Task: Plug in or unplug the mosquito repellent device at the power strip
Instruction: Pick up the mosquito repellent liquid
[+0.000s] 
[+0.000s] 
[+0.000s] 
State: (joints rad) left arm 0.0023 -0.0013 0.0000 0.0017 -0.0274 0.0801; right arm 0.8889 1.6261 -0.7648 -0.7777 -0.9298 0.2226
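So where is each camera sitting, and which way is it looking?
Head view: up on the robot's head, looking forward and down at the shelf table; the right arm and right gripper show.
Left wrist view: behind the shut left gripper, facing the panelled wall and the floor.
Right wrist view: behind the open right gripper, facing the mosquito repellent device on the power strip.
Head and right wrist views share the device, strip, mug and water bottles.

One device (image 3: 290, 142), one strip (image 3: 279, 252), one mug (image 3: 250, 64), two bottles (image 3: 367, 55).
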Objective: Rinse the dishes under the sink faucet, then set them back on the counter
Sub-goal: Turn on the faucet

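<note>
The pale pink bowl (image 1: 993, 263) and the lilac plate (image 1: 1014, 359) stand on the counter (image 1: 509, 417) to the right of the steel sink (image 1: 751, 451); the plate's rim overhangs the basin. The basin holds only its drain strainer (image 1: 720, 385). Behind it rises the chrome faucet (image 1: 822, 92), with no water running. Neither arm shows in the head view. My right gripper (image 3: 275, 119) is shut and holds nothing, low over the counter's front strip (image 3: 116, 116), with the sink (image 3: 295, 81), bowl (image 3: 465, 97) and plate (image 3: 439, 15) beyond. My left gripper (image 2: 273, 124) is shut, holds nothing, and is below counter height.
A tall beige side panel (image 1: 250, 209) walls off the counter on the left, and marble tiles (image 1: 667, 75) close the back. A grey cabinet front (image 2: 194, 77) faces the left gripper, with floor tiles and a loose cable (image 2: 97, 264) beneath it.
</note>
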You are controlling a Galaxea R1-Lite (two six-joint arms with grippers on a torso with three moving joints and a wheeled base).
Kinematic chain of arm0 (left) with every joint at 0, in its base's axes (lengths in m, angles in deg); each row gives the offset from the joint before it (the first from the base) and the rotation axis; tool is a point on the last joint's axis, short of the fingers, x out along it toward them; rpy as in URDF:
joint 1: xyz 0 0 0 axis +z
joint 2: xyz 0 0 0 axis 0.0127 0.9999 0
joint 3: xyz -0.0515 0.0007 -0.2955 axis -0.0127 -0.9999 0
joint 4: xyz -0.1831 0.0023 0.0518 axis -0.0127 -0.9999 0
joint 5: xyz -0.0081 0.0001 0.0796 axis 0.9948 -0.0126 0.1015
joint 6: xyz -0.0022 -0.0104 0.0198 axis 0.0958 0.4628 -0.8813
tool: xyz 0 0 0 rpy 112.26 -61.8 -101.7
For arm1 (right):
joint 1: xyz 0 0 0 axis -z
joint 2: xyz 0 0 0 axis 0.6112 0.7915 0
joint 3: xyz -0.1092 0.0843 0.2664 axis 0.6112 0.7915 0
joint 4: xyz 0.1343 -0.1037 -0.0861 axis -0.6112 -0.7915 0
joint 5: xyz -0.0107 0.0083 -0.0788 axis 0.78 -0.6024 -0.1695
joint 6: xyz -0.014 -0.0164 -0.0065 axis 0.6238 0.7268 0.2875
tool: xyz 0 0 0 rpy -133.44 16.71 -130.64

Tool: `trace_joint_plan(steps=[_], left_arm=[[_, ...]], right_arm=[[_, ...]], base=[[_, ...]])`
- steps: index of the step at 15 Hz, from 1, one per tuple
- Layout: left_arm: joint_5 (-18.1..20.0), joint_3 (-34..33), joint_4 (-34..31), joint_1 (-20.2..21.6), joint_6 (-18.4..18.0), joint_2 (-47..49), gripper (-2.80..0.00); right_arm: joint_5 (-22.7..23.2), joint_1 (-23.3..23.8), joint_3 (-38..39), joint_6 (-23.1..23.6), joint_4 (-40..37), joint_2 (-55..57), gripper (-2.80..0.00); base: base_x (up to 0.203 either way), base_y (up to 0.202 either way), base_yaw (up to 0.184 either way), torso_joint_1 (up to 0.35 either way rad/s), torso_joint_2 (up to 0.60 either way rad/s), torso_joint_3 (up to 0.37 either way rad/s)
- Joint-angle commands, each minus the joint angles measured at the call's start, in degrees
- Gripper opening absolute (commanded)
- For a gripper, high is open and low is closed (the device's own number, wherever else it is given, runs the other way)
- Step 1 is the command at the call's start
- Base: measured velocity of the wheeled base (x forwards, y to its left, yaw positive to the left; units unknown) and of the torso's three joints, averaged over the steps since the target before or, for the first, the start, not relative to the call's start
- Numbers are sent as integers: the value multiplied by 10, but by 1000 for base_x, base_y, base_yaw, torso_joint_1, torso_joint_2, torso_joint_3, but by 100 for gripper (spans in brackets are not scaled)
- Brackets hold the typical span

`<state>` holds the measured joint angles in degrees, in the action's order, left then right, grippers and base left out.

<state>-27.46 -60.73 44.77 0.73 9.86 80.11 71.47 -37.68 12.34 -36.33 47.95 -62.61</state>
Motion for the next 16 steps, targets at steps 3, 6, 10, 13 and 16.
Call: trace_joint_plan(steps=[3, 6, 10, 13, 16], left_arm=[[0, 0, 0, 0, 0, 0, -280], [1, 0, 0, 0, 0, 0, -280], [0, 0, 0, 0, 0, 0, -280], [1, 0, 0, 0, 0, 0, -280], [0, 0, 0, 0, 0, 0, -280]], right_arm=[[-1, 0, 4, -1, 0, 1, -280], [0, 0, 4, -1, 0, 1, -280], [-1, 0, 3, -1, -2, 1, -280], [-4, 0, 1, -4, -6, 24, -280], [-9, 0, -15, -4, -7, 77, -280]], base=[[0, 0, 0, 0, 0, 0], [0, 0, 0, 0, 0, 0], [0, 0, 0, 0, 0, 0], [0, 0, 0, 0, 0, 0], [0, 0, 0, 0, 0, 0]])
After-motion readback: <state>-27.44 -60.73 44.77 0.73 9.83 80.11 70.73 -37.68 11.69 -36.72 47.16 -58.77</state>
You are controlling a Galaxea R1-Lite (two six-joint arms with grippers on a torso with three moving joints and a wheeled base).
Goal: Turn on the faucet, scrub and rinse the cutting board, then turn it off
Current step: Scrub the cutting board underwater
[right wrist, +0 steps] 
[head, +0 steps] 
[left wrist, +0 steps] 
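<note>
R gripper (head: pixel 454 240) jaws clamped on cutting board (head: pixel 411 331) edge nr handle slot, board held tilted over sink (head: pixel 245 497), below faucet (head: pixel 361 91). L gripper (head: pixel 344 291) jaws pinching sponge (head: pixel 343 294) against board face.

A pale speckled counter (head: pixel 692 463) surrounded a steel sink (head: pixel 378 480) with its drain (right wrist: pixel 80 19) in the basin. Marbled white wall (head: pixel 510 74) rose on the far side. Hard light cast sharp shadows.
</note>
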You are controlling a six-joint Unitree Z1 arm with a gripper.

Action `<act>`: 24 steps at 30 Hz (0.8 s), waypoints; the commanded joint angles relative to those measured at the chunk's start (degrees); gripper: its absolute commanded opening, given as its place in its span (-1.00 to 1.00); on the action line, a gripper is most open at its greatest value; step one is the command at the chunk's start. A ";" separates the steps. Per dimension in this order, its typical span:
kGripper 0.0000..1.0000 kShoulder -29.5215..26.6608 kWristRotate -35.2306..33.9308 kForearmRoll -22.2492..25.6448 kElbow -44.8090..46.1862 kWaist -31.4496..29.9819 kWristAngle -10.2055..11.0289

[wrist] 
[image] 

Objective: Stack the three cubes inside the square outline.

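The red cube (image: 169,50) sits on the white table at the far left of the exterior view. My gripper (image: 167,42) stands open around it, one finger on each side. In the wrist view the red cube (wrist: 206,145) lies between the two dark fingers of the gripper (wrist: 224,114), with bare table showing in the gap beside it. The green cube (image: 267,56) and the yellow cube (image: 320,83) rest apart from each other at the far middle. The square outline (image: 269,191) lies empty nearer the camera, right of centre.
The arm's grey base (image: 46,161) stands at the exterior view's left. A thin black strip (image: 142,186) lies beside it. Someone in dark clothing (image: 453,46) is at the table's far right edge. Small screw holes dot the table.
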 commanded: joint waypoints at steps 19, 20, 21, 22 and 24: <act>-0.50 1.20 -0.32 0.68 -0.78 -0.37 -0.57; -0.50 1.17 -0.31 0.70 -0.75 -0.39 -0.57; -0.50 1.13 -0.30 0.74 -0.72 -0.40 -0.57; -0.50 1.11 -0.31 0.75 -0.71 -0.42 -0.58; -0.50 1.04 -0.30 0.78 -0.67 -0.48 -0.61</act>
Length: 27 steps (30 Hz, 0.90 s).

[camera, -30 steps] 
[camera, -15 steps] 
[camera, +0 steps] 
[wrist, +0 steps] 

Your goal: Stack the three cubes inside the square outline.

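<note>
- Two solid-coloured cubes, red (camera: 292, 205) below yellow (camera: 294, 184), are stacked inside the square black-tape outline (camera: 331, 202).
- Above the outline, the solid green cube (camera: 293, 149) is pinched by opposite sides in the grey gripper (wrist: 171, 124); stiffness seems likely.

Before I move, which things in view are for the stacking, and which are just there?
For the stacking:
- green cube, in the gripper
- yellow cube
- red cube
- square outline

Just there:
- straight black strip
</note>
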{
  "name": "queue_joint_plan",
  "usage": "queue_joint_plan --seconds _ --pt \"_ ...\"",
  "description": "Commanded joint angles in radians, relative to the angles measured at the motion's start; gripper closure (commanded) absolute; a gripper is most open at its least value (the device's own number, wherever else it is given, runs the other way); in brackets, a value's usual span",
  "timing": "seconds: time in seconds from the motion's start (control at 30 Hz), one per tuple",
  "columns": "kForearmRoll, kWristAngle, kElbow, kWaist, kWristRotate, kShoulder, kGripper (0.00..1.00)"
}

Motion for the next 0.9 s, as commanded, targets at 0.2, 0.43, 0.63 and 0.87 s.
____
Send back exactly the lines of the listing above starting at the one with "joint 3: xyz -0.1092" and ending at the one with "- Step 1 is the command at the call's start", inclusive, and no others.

## Answer to this problem
joint 3: xyz -0.1092 0.0843 0.2664 axis 0.6112 0.7915 0
joint 4: xyz 0.1343 -0.1037 -0.0861 axis -0.6112 -0.7915 0
joint 5: xyz -0.0107 0.0083 -0.0788 axis 0.78 -0.6024 -0.1695
joint 6: xyz -0.014 -0.0164 -0.0065 axis 0.6238 0.7268 0.2875
tool: xyz 0 0 0 rpy -133.44 16.71 -130.64

Tool: `trace_joint_plan(steps=[_], left_arm=[[_, ...]], right_arm=[[_, ...]], base=[[_, ...]])`
- steps: index of the step at 15 Hz, from 1, one per tuple
- Layout: left_arm: joint_5 (-18.1..20.0), joint_3 (-34..33), joint_4 (-34..31), joint_1 (-20.2..21.6), joint_6 (-18.4..18.0), joint_2 (-47..49), gripper (-2.80..0.00); right_arm: joint_5 (-22.7..23.2), joint_1 (-23.3..23.8), joint_3 (-38..39), joint_6 (-23.1..23.6), joint_4 (-40..37), joint_2 (-55..57), gripper (-2.80..0.00); base: base_x (up to 0.203 either way), base_y (up to 0.202 either way), base_yaw (up to 0.184 either way), torso_joint_1 (up to 0.35 either way rad/s), torso_joint_2 (up to 0.60 either way rad/s), torso_joint_3 (up to 0.37 either way rad/s)
- Joint-angle commands, each minus the joint angles measured at the call's start, in degrees
- Gripper opening absolute (commanded)
- For a gripper, high is open and low is closed (the device's own number, wherever else it is given, runs the other way)
- Step 1 is the command at the call's start

This finishes the response to the exercise.